----- Exercise materials -----
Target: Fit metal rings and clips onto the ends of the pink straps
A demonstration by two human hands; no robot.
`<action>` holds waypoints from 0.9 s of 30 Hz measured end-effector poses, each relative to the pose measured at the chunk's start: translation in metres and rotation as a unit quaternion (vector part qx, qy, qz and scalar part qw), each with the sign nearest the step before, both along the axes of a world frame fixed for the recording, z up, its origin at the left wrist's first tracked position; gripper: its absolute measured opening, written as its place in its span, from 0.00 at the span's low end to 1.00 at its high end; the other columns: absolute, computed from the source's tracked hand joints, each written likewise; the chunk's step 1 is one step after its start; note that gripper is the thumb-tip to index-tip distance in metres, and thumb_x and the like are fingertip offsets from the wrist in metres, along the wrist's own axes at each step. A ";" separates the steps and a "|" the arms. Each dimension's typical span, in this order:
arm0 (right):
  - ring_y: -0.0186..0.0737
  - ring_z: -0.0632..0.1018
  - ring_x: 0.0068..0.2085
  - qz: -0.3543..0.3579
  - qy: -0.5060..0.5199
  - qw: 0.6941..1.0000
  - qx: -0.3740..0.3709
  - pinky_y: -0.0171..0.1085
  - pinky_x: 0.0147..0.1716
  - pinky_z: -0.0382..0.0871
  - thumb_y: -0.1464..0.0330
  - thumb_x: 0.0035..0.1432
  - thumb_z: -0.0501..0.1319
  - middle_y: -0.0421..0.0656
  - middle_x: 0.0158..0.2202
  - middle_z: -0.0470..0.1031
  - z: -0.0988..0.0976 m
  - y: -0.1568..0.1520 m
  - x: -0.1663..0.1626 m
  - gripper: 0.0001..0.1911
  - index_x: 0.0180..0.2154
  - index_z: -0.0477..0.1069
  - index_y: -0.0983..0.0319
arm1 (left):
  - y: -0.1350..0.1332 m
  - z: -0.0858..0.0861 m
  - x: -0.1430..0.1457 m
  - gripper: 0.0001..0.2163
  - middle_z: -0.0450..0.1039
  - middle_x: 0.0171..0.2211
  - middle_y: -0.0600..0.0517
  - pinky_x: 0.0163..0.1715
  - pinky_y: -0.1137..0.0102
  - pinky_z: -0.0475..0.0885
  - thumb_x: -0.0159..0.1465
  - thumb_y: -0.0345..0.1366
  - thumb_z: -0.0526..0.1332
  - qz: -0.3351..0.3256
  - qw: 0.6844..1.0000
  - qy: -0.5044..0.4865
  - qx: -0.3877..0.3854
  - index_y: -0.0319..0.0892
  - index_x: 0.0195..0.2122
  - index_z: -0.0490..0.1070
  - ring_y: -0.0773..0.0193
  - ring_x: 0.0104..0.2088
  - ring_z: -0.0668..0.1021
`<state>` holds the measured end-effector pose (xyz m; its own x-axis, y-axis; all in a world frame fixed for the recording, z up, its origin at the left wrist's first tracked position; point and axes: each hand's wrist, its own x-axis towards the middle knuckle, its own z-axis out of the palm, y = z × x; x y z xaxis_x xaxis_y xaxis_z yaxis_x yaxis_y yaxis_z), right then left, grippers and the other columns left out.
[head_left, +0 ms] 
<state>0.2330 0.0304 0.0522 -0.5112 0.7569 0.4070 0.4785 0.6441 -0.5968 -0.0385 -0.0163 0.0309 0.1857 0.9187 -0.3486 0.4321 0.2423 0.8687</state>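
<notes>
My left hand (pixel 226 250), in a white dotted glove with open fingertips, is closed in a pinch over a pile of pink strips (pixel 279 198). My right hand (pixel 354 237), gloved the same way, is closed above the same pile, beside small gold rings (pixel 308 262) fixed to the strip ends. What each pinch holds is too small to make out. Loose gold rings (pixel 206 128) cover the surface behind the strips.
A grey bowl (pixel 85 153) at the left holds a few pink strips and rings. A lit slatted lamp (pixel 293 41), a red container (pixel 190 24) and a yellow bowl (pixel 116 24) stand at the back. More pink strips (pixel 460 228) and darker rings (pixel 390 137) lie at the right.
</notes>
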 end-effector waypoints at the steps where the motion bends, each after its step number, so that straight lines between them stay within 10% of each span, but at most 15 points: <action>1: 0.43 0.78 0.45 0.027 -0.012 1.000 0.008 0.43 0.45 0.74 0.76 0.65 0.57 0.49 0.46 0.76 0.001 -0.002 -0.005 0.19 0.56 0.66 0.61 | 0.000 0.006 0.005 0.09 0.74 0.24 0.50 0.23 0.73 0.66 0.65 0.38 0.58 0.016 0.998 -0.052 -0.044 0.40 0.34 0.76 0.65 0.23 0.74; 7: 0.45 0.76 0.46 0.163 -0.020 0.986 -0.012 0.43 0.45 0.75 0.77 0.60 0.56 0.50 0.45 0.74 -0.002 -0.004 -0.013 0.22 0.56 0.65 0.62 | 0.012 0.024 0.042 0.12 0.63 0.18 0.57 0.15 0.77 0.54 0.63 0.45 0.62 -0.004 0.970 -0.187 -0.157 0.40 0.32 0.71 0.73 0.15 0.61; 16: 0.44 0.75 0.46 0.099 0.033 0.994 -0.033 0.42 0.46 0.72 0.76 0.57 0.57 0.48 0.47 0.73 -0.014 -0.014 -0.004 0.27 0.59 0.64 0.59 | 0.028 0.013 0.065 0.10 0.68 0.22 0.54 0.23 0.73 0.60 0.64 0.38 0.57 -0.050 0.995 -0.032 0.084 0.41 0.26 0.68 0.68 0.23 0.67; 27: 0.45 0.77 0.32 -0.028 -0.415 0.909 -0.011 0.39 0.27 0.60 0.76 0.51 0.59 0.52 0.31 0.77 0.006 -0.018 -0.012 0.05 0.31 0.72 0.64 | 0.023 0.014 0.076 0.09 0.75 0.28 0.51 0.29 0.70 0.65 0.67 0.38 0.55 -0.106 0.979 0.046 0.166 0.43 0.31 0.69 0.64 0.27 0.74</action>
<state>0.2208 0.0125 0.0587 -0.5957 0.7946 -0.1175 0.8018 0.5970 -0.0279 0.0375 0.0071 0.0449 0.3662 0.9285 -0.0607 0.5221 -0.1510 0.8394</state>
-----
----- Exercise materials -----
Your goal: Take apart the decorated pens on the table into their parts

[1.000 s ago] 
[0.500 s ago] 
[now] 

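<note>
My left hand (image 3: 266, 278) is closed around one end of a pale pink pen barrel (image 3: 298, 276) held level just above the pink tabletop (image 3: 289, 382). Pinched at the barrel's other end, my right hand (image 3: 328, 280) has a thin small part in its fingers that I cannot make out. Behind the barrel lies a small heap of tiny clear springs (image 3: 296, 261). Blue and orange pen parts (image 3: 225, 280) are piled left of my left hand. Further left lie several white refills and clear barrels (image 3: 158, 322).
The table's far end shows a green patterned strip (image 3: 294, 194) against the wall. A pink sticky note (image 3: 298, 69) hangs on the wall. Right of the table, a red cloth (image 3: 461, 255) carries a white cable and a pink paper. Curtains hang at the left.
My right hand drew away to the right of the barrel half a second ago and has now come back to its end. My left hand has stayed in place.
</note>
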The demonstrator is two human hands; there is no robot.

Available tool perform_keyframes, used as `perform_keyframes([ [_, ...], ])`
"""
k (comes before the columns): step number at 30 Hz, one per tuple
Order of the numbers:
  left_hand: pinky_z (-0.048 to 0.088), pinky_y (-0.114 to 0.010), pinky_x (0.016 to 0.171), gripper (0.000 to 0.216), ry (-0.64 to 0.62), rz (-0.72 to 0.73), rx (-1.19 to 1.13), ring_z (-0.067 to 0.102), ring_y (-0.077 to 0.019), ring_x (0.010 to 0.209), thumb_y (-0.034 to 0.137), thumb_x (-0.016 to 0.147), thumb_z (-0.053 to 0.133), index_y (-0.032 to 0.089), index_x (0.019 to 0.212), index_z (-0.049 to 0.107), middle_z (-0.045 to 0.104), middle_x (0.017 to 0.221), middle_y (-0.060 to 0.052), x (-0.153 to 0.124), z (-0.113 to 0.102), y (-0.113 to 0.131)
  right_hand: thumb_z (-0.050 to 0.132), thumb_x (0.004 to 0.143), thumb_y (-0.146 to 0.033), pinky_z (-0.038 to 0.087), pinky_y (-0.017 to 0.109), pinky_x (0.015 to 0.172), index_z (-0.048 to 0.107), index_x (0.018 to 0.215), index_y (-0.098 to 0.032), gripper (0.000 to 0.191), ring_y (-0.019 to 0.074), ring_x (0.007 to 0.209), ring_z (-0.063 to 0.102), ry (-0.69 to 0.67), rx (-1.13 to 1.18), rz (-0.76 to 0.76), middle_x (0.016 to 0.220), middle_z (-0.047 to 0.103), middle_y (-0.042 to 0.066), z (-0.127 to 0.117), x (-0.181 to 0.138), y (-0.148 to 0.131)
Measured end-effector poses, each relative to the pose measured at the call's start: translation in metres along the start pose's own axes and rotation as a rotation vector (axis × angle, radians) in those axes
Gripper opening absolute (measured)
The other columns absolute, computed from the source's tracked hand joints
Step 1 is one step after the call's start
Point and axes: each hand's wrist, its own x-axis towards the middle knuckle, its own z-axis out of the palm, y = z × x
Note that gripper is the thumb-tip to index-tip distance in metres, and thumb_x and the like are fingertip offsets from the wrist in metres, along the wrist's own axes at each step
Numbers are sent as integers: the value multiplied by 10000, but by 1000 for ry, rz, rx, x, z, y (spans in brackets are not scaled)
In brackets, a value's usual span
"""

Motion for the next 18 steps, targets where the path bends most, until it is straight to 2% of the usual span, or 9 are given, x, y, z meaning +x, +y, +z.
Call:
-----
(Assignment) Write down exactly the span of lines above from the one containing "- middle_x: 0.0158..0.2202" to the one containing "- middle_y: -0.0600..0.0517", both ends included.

(Solution)
  - middle_x: 0.0158..0.2202
  - middle_z: -0.0470..0.1031
  - z: -0.0988..0.0976 m
  - y: -0.1568..0.1520 m
  - x: -0.1663..0.1626 m
  - gripper: 0.0001..0.1911
  - index_x: 0.0180..0.2154
  - index_z: -0.0477..0.1069
  - index_y: -0.0983..0.0319
arm1 (left):
  - y: -0.1350..0.1332 m
  - z: -0.0858..0.0861 m
  - x: -0.1430..0.1457 m
  - gripper: 0.0001..0.2163
  - middle_z: -0.0450..0.1039
  - middle_x: 0.0171..0.2211
  - middle_y: -0.0600..0.0517

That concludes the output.